One of my favorite novels of last year – or any year, for that matter – was The Tall Woman by Wilma Dykeman. Set in the Appalachians in North Carolina it is the story of one woman’s struggle to cope with the trials and tribulations of a pioneer woman during the Civil War and its aftermath.
Recently, I finished Trials of the Earth about another pioneer woman and I was struck by the similarities between the two stories. However, there is one big difference: Trials of the Earth is not fiction.
It is rather amazing that it was ever published. The book’s serendipitous path to publication began in the early ‘30’s when a young Mississippi writer, Helen Dick Davis, first met Mary Mann Hamilton (1866-ca. 1936), who was living nearby in her daughter’s home. After they became friends, Davis became enthralled by the stories that the older woman told her about her life as a pioneer wife and mother who spent many years cooking for boarding houses located in lumber camps in the Mississippi Delta.
Davis encouraged Hamilton to write down what she remembered about those experiences. At first Davis resisted but eventually relented and became obsessed with getting it all down on paper.
In the preface to the manuscript Davis wrote in 1933:
When I began to beg her to write down the account of her life, if only as a record for her children and grandchildren, she did it just to please me. She wrote it piecemeal at first, just scattered experiences, ten or fifteen pages at a time written with pencil on cheap tablet paper; stories of terrible floodwaters, cyclones, feuds to the death, escaped Negro convicts….
By spring of 1933 Mary Hamilton had given me 150,000 words on this book. I have edited it, worked over it with her, and guided her in her choice of material, but I have in no case added to nor changed what she wrote….
I want to reassure the reader that my presence does not enter the book. I have not touched her style, nor embellished her material. It is a direct and simple autobiography.
Despite what Davis wrote, her editing task was monumental. Hamilton had received practically no education and her spelling, grammar, and punctuation had to be corrected in order to make the manuscript readable. But Hamilton’s voice comes through clearly; the storytelling is unpolished and unvarnished.
After my morning work of milking, churning, cleaning house, getting dinner and supper at one time, and cutting a dress for someone, I would help the children in the field all afternoon. Then I would come in at sundown and milk, while Leslie [her young daughter] finished supper…. After we ate supper…while the children did the dishes, I started making a dress I had cut out that morning, and I never got up from the machine till that dress was finished. Everyone I made meant a dollar cash…. I would make a dollar sewing almost every day.
Accidents, illness, and death were ever present in Mary Hamilton’s life. And so were tornadoes, fires, panthers, bears, snakes, and even escaped convicts – and floods. There is a harrowing account of her being trapped in a flood when the nearby Sunflower River overflowed its levee.

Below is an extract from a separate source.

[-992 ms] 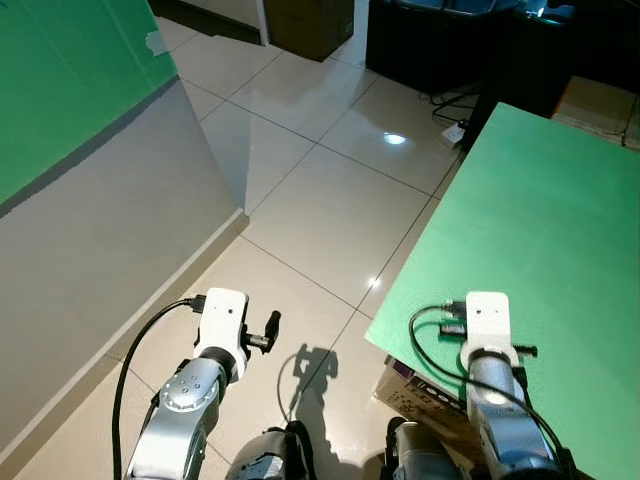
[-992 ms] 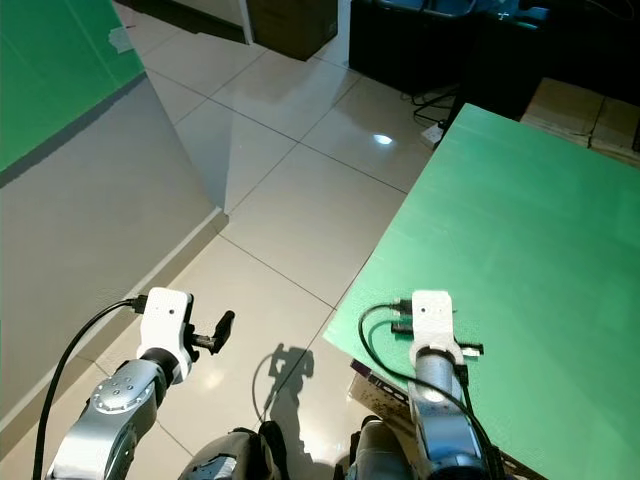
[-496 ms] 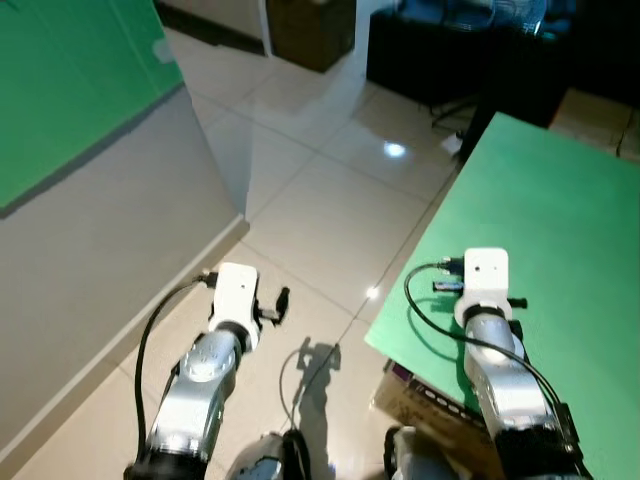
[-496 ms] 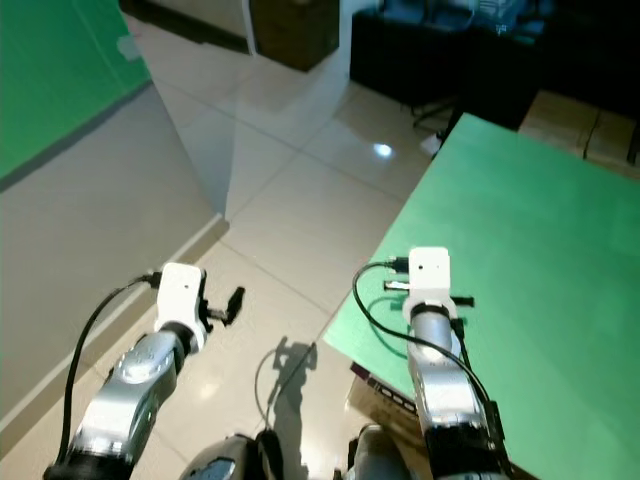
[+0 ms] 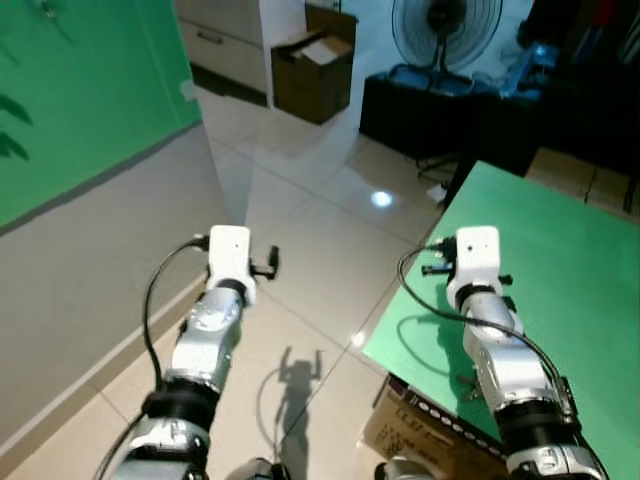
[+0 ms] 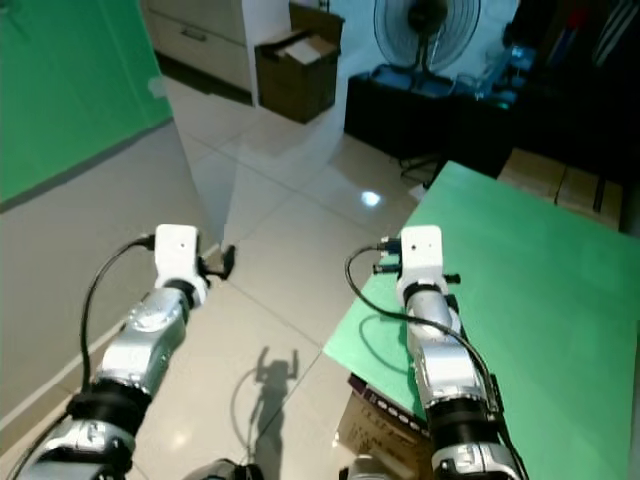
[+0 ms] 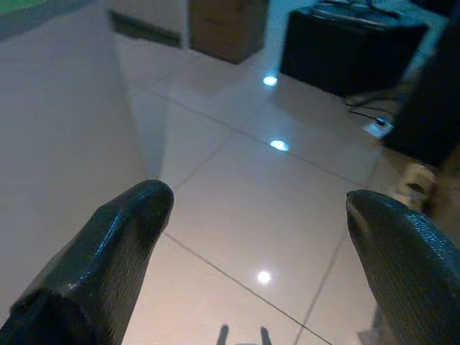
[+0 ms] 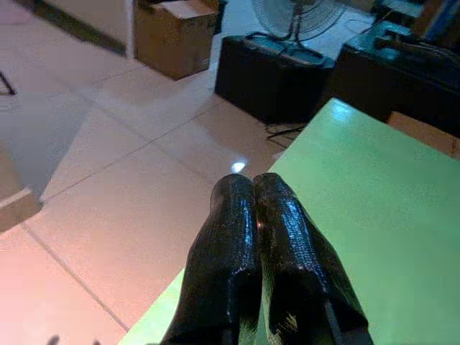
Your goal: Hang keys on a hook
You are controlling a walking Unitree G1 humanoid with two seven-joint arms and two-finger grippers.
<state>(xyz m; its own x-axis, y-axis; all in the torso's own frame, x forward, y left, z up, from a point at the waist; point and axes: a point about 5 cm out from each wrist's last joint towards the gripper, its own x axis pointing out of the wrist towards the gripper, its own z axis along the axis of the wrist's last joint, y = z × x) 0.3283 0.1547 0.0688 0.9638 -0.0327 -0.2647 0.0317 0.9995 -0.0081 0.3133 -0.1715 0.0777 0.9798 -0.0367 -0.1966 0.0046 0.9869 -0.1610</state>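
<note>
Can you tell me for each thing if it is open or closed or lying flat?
Left tool: open, held over the floor.
Right tool: shut, empty, over the green board's edge.
Brown cardboard box: top flaps open, standing on the tiled floor.
Flat green board: lying flat.
Round standing fan: upright; running or not, cannot tell.

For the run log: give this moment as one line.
left gripper: open, over floor | right gripper: shut, empty, over green board's edge | keys, hook: unseen | box, fan ahead
</note>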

She found herself stranded with her small daughter and two month old baby on top of a stump located on a ridge with the rain coming down and the flood waters rising rapidly.
It was midafternoon, and the water was up over the stump, lapping my feet. The old tree that I had been so afraid of in the morning was still standing. Now I prayed it would fall on us, kill all three of us at once and end this suspense. About that time I saw the top kind of quiver. I shut my eyes, clutched my children tight, and to myself said, “Thank God.” It came down with a crash; cold water poured over us. I opened my eyes. It had missed us by a few feet….
Of course, I was glad it had missed us but disappointed to be facing again this slow sure death. I could see no possible hope….
…[T]he only prayer I could think of to ask God was to let them die first so I could take care of them to the end.
There is even a mystery at the heart of Mary Hamilton’s account of the struggles and adversity that she and her family faced. I’m not going to give that away. But her dedication written in the front of the book serves as a teaser:
To my husband’s people
whoever they are,
and wherever they may be
The book was rejected by Little, Brown in 1933. It resurfaced in the early ‘90’s when it was published by the University of Mississippi Press, but without the permission of Hamilton’s heirs. After the heirs regained the rights to the book, and eighty-three years after initially rejecting it, Little, Brown published it.
A reviewer wrote in the New York Times that Mary Hamilton “was a fairly ordinary woman, but one whom necessity and native grit teased to a grand self-possession and authority.”
The hell, you say. This was no ordinary woman; this was one tall woman.